On Demand picks

January 30, 2010

SHAKESPEARE IN LOVE

(Encore on Comcast) The best backstage comedy ever made. It’s delightful for other reasons, too. Never has a script had so much fun filling in the gaps in the life of a cultural icon as this one does imagining what went into the writing of “Romeo and Juliet.’’ Joseph Fiennes is an amusingly soulful Shakespeare, Gwyneth Paltrow is luminous as the high-born woman he was thinking of when he wrote Juliet and the supporting players are unfailingly zestful, too, from Judi Dench’s high-spirited Elizabeth to Ben Affleck’s droll matinee idol to Geoffrey Rush’s desperate theater owner. (R; runs through Feb. 11)

BLOW

(Starz on Comcast) This biofilm about George Jung, the Weymouth-born US lieutenant to Colombian cocaine lord Pedro Escobar, could have been an epic drug opera, but it’s only nostril-deep.

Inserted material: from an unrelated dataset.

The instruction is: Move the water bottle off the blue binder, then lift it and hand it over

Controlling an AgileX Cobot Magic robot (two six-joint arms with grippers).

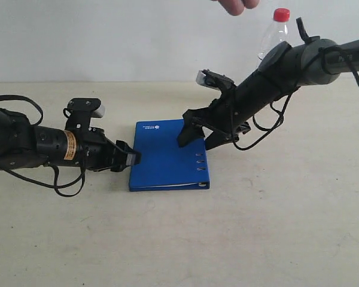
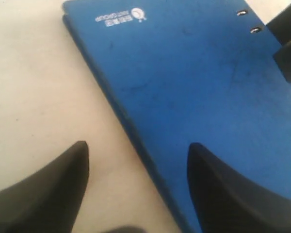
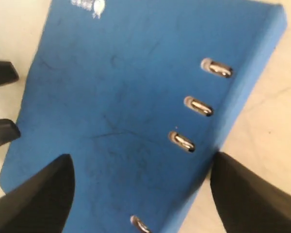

It spends too much time trying to be kicky and too little time asking tough questions, stranding Johnny Depp in a powdery wasteland somewhere between “Boogie Nights’’ and the remake of “Scarface.’’ (R; runs through Feb. 11)

BRAZIL

(Encore on Comcast) Terry Gilliam’s outrageously original black comedy is an iconoclastic mix of Orwell, Huxley, Python, and Stooges. (R; runs through March 4)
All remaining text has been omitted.